A widow and her son, on the brink of starvation. The language she uses are words of scarcity: “a handful of meal, “a little oil,” “a couple of sticks.” There is not enough. And Death waits at the door.
She is provided with an oil jug that will not run dry and a stash of grain that will never be empty. The details of our visit provide a surprising look into our contemporary world.
† † †
THIS SCENE with Elijah, the starving widow and son, is part of three chapters that center on the nation’s economic collapse at the hand of the political leaders. This is the result of a severe drought that ruins crops and decimates the population.

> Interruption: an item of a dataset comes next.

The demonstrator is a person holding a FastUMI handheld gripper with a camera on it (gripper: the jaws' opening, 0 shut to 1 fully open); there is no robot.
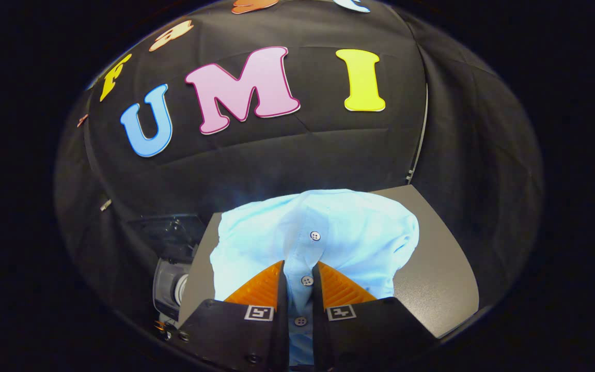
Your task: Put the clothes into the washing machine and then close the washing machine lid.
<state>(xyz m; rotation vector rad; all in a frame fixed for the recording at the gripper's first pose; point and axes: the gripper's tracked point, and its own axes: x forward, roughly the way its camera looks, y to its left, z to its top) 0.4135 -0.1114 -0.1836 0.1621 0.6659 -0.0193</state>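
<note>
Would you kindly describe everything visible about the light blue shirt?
The light blue shirt looks like thin woven cloth, crumpled into a mound. Its button placket, with three small pale buttons in a row, runs between the gripper fingers, which are closed on that strip. The cloth bulges out ahead of and beside the fingers, over a grey table. Whether it rests on the table or hangs lifted cannot be told.

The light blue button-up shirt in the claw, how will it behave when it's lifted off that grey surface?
The light blue button-up shirt will probably drape limply, since it already bunches in soft folds. It looks light. The claw pinches only the button strip, so the rest may hang and drag across the grey surface.
</note>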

In the opening verse of the cycle, we are told that Israel’s God has sent the drought.
† † †
YOU’RE GOING TO SEE a clip from an OXFAM documentary, “Sisters on the Planet.” This clip is the story of Martina, a Ugandan woman, during a time of severe drought. Her story eerily echoes our widow’s story. The women gather sticks to cook what meager food they can find. There are hints that the drought might be the result of a prophetic curse.
We experience the severity of the drought through the heartbreak of women unable to adequately feed their children.
Both stories require us to have compassion for the ways decisions in our country affect women in other parts of the world.
† † †
YOU SEE, the drought comes about because King Ahab builds a temple to the foreign god Baal. For our purposes today, Baal is the god of rain and crops. It’s a contest between Israel’s God and Baal as to which is really the God of rain and crops.
Ahab is concerned about the politics of religion rather than caring about the people. The consequences of this evil king’s indifference extend to all of Israel and even beyond its borders — all the way to the widow of Zarephath.
The effects of natural disasters and political power-plays are felt most acutely by women and children.
† † †
GOD SENDS the drought. God sends Elijah to Sidon. God provides for the foreign widow. Why here and not a starving widow from Israel? Here are a couple of possible reasons:
■ This is a story about competing religious claims.
At stake is which deity controls nature. In this regard the drought is a weapon in this divine cold war. Consequently, the widow is part of the collateral damage. God’s ability to start and to end drought undercuts the claim that Baal is the only effective weather god, not only in Israel, but also across the globe.
■ This is a story about the effects of economic injustice.
King Ahab and Queen Jezebel live in the same drought-stricken area. Are they starving? Of course not. Have you ever noticed that? Politicians keep drawing their salaries, keep looking out for themselves, keep ignoring the plight of the hurting during pandemics and disasters. While they claim that the gods are on their side, the story reveals that God is on the side of those ignored by policymakers.
We can’t just blame natural events for the economic and food insecurity of widows and the other poor. We see in the widow of Zarephath the faces of all those whose already compromised economic resources are made worse by events such as wars, mis-distribution of resources, political posturing and unlivable wages.
† † †
THE ROAD TRIP to visit the widow of Zarephath challenges our ethical conclusions that do not fully appreciate the impact of religious and political decisions on people at risk of starvation and death. Our journey suggests God is more present among those whose lives are most negatively affected by the decisions of those in power.